In the listing that follows, locate the line containing "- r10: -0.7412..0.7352" and the line containing "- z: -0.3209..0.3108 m". Retype exactly those two lines and every line between them, and nothing more.

---------------

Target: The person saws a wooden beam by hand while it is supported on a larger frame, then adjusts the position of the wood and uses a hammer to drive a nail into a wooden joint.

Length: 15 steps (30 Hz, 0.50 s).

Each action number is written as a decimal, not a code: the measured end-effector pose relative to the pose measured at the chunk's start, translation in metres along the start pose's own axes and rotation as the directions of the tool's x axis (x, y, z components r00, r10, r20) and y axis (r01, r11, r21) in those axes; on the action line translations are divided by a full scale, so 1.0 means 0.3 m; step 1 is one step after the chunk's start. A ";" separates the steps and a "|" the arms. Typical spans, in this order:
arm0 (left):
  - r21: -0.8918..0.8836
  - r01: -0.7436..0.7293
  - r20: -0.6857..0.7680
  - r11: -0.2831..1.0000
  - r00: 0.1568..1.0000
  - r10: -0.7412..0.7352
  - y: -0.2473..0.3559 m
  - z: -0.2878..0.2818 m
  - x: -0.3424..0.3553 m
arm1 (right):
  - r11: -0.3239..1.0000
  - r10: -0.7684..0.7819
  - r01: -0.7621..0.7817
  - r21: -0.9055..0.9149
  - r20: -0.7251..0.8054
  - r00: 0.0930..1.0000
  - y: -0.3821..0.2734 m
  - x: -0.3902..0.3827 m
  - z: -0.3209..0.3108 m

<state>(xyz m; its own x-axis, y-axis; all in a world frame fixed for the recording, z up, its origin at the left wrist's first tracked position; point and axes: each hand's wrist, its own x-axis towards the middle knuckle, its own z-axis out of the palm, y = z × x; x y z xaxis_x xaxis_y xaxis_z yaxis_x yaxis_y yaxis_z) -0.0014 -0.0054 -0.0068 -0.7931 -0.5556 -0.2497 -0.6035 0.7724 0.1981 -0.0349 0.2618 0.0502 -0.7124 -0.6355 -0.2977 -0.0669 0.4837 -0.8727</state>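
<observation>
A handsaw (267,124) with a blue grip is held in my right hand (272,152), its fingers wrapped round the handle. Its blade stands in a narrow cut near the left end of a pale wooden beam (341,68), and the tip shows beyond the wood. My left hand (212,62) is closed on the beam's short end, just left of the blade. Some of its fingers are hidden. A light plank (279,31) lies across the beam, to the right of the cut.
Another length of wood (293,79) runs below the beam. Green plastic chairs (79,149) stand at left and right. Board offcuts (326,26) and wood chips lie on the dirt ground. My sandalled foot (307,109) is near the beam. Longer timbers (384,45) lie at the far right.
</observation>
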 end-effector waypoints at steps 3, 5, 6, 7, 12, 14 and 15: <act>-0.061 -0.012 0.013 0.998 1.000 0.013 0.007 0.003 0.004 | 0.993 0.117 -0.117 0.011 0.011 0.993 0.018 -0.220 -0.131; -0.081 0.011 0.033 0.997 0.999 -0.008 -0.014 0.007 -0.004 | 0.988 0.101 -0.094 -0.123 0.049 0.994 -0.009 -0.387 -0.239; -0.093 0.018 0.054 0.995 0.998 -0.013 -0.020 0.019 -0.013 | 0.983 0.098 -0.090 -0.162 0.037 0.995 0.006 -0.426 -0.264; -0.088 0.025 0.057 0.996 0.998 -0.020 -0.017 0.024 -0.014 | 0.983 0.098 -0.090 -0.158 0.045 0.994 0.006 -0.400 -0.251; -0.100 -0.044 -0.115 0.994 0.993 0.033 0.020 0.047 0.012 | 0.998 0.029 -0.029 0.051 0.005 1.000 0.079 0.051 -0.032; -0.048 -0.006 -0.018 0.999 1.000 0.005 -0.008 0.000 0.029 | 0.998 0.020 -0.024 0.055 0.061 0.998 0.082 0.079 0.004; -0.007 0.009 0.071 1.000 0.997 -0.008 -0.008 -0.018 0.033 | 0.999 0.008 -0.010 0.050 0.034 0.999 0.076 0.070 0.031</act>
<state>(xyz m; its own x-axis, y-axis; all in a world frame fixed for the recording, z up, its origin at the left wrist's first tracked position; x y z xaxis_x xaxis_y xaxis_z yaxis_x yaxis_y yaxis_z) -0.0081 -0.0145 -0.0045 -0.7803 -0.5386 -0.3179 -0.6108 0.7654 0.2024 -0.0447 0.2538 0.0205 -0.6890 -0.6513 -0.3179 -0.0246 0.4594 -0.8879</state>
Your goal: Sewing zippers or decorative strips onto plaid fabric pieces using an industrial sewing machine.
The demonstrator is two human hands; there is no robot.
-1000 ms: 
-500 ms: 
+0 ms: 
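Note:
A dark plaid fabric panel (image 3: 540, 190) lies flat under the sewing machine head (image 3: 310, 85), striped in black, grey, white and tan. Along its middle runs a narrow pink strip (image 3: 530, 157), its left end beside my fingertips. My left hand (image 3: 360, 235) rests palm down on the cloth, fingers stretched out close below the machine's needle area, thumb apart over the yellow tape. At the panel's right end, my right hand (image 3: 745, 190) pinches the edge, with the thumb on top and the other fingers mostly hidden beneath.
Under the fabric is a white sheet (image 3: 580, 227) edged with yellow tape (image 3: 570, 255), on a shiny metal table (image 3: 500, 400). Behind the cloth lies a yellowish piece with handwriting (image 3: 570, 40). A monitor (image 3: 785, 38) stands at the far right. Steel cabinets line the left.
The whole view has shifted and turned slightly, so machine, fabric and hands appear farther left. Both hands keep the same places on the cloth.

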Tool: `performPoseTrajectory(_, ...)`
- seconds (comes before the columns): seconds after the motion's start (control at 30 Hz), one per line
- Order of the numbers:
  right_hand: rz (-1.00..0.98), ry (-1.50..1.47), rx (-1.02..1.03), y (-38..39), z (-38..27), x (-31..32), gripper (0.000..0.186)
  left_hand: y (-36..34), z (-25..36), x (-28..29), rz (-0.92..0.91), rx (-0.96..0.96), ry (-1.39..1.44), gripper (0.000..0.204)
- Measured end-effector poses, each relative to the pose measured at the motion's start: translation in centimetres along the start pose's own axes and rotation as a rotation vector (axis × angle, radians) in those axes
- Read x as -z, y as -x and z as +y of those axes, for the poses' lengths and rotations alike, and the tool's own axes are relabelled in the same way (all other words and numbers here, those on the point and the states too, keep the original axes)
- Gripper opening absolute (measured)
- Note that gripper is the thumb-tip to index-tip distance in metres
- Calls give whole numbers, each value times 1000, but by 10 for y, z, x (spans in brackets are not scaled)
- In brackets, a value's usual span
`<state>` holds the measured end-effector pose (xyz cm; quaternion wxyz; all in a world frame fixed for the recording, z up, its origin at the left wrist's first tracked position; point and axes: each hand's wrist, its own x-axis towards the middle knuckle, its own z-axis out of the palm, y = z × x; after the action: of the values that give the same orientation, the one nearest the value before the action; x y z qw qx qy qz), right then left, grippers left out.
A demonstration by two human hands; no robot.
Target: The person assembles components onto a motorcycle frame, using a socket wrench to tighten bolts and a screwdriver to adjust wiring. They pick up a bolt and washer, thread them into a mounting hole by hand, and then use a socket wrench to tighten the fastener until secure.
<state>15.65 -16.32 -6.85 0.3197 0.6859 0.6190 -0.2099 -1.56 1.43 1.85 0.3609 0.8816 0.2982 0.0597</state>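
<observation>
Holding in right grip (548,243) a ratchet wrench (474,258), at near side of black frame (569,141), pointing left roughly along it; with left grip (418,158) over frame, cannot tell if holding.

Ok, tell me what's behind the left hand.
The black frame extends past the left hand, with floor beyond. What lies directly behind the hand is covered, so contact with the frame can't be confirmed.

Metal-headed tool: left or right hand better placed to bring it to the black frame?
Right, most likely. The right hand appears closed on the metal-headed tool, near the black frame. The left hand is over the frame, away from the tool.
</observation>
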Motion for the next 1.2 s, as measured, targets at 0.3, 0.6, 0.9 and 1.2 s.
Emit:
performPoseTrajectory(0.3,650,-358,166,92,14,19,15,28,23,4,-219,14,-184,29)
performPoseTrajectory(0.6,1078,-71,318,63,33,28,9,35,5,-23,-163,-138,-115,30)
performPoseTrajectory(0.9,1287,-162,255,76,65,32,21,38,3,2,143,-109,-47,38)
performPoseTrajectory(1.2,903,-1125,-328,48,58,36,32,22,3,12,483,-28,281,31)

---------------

#### [Solution to this problem]
  - r10: -0.7412..0.7352
  - y: -0.2473..0.3559 m
  - z: -0.2878..0.2818 m
  - x: -0.3424..0.3553 m
arm1 (right):
  - r11: -0.3239..1.0000
  - r10: -0.7684..0.7819
  - r01: -0.7621..0.7817
  - r21: -0.9055..0.9149
  - r20: -0.7251..0.8054
  - r00: 0.0930..1.0000
  - y: -0.3821..0.2734 m
  - x: -0.3902..0.3827 m
  - z: -0.3209..0.3108 m

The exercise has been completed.